**Work request:**
In the listing below, a line holding "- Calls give" and a line holding "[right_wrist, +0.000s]" mark the range. Retype both exactly, with all lines between them.
----
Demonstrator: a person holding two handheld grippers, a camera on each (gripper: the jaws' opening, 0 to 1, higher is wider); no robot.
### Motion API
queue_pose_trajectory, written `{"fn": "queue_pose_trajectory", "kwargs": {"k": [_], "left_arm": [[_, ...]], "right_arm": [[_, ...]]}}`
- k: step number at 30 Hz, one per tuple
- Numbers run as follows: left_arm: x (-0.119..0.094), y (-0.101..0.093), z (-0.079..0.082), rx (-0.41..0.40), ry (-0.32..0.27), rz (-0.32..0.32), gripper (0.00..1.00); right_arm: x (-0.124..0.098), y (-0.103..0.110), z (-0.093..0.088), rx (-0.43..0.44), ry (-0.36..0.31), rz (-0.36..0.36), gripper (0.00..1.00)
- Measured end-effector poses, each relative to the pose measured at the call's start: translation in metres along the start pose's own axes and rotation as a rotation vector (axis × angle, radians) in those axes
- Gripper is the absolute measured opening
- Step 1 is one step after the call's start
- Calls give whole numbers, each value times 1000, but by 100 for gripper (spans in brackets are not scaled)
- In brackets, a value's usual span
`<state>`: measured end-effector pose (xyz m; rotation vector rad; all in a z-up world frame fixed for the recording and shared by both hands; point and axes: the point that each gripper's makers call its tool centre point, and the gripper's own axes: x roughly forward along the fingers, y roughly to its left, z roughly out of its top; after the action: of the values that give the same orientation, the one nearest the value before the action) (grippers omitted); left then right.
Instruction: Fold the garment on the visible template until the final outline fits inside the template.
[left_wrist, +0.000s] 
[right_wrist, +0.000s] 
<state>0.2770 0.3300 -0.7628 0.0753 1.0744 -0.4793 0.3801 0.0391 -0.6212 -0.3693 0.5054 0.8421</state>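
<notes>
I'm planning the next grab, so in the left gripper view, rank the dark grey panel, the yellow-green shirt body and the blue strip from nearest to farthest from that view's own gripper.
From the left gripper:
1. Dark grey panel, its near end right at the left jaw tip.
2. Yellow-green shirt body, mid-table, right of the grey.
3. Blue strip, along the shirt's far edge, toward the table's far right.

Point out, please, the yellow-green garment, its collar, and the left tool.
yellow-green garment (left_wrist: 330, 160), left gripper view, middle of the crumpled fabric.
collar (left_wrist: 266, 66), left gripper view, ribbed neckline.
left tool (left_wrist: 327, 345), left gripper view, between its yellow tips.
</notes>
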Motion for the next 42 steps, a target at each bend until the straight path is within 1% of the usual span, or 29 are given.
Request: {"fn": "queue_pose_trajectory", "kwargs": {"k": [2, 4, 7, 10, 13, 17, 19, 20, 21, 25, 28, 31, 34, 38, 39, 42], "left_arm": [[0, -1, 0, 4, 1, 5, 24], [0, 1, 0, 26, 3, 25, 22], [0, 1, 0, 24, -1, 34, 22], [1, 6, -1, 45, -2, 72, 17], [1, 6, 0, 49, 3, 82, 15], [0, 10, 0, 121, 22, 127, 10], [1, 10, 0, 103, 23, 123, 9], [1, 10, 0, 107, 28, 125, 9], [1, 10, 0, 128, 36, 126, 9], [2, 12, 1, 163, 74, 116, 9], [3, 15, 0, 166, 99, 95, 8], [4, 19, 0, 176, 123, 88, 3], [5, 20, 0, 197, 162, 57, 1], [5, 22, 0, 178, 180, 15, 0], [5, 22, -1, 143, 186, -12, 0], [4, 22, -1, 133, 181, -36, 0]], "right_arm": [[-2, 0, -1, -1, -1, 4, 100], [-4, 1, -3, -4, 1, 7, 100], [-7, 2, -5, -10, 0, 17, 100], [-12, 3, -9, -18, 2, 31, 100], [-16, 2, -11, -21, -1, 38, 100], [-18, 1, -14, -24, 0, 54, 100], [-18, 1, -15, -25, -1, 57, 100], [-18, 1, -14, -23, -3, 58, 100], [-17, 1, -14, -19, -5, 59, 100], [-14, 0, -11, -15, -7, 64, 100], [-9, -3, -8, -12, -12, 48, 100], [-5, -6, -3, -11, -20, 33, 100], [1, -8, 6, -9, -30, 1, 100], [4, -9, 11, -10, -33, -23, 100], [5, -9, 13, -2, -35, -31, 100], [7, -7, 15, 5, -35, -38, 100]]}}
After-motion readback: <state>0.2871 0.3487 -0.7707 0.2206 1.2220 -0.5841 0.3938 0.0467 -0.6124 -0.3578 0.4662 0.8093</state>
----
**Answer:**
- Calls give whole numbers, each value times 1000, but by 100 for gripper (spans in brackets are not scaled)
- In brackets, a value's usual span
`<state>`: measured end-effector pose (xyz m; rotation vector rad; all in a z-up world frame fixed for the recording and shared by both hands; point and axes: the point that each gripper's makers call its tool centre point, and the gripper's own axes: x roughly forward along the fingers, y roughly to its left, z roughly out of its top; after the action: of the values that give the same orientation, the one nearest the value before the action) (grippers omitted); left then right.
Instruction: Fold the garment on the visible template until the final outline fits inside the template.
[left_wrist, +0.000s] 
[right_wrist, +0.000s] 

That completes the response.